The second season of Let's Dance debuted on RTL Television on 14 May 2007. Nazan Eckes and Hape Kerkeling returned as the hosts, while Michael Hull, Joachim Llambi, and Markus Schöffl returned as judges. Ute Lemper joined the judging panel, replacing Katarina Witt.

On 30 June 2007, actress Susan Sideropoulos and Christian Polanc were announced as the winners, while singer Katja Ebstein and Oliver Seefeldt finished in second place, and footballer Giovane Élber and Isabel Edvardsson finished in third place.

==Couples==
This season featured ten celebrity contestants.
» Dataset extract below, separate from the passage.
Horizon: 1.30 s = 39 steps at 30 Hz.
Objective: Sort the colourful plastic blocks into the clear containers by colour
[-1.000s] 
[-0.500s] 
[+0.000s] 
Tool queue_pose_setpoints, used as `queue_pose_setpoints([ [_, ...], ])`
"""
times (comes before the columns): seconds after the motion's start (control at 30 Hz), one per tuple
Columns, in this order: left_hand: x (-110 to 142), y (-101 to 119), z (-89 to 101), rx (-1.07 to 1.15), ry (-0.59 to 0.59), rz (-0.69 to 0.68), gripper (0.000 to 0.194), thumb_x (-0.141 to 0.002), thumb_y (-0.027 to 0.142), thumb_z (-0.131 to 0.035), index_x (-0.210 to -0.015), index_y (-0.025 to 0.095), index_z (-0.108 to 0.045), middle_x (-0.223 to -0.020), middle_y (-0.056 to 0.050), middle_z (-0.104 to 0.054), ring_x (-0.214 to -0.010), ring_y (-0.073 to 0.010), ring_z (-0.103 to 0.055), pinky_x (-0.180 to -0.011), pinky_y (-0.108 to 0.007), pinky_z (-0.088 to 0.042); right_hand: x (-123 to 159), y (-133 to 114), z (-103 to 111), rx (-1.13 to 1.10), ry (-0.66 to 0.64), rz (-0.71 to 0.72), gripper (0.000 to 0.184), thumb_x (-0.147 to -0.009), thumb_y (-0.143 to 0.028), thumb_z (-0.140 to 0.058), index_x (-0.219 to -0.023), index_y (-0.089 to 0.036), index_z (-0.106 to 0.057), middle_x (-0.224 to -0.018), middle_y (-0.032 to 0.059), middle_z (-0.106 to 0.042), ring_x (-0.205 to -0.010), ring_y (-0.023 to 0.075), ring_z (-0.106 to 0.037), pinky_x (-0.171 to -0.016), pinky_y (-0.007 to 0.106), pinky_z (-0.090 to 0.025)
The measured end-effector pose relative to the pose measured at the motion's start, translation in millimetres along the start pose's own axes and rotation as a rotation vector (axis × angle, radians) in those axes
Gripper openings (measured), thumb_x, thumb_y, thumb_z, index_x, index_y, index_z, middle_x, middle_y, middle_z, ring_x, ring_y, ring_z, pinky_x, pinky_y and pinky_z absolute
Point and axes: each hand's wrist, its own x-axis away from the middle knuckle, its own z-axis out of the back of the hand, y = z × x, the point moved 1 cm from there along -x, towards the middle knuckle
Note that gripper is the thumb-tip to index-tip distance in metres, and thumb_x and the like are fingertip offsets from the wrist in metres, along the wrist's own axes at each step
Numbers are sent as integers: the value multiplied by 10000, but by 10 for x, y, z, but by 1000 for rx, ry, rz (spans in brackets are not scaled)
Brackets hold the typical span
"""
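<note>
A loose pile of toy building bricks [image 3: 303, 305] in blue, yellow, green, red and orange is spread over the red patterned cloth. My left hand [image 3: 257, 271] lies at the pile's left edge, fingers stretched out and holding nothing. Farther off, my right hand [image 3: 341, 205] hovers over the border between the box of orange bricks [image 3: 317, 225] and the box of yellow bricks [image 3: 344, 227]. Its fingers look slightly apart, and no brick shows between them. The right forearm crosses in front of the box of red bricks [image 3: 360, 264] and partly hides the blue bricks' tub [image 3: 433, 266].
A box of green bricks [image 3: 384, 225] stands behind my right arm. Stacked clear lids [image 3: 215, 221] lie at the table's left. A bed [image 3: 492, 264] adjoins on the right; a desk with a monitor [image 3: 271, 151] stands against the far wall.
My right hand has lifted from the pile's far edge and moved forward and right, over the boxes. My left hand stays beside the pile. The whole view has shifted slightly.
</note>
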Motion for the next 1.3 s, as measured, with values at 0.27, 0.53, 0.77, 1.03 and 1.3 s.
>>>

| Celebrity | Notability | Professional partner | Status |
|---|---|---|---|
| Jenny Elvers | Actress | Sascha Karabey | Eliminated 1st on May 12, 2007 |
| Eralp Uzun | Actor | Anna Karina Mosmann | Eliminated 2nd on May 19, 2007 |
| Margarethe Schreinemakers | Television host | Jürgen Schlegel | Eliminated 3rd on May 26, 2007 |
| Markus Majowski | Actor | Anastasiya Kravchenko | Eliminated 4th on June 2, 2007 |
| Guildo Horn | Singer | Motsi Mabuse | Eliminated 5th on June 9, 2007 |
| Ben | Singer | Christine Deck | Eliminated 6th on June 16, 2007 |
| Jasmin Wagner | Singer | Hendrik Höfken | Eliminated 7th on June 23, 2007 |
| Giovane Élber | Footballer | Isabel Edvardsson | Third place on June 30, 2007 |
| Katja Ebstein | Singer | Oliver Seefeldt | Runners-up on June 30, 2007 |
| Susan Sideropoulos | Actress | Christian Polanc | Winners on June 30, 2007 |

==Scoring chart==
The highest score each week is indicated in with a dagger, while the lowest score each week is indicated in with a double-dagger.

Color key:

Let's Dance (season 2) - Weekly scores
Couple: Pl.; Week
1: 2; 3; 4; 5; 6; 7; 8
Susan & Christian: 1st; 22; 17‡; 29†; 17; 29†; 29+33=62; 31+38=69†; 34+38=72†
Katja & Olivier: 2nd; 28†; 22; 26; 17; 23‡; 22+24=46‡; 30+32=62; 32+30=62‡
Giovane & Isabel: 3rd; 20; 18; 27; 18; 24; 29+34=63†; 27+27=54‡; 28+35=63
Jasmin & Hendrik: 4th; 16; 23; 28; 28; 23‡; 24+30=54; 34+32=66
Ben & Christine: 5th; 20; 25; 26; 30†; 27; 31+29=60
Guildo & Motsi: 6th; 18; 27†; 20‡; 18; 24
Markus & Anastasiya: 7th; 20; 22; 25; 16‡
Margarethe & Jürgen: 8th; 15; 19; 20‡
Eralp & Anna: 9th; 18; 22
Jenny & Sascha: 10th; 12‡

- Notes

==Weekly scores==
Individual judges scores in charts below (given in parentheses) are listed in this order from left to right: Michael Hull, Ute Lemper, Markus Schöffl, Joachim Llambi.

===Week 1===
Each couple performed either the cha-cha-cha or the waltz. Couples are listed in the order they performed.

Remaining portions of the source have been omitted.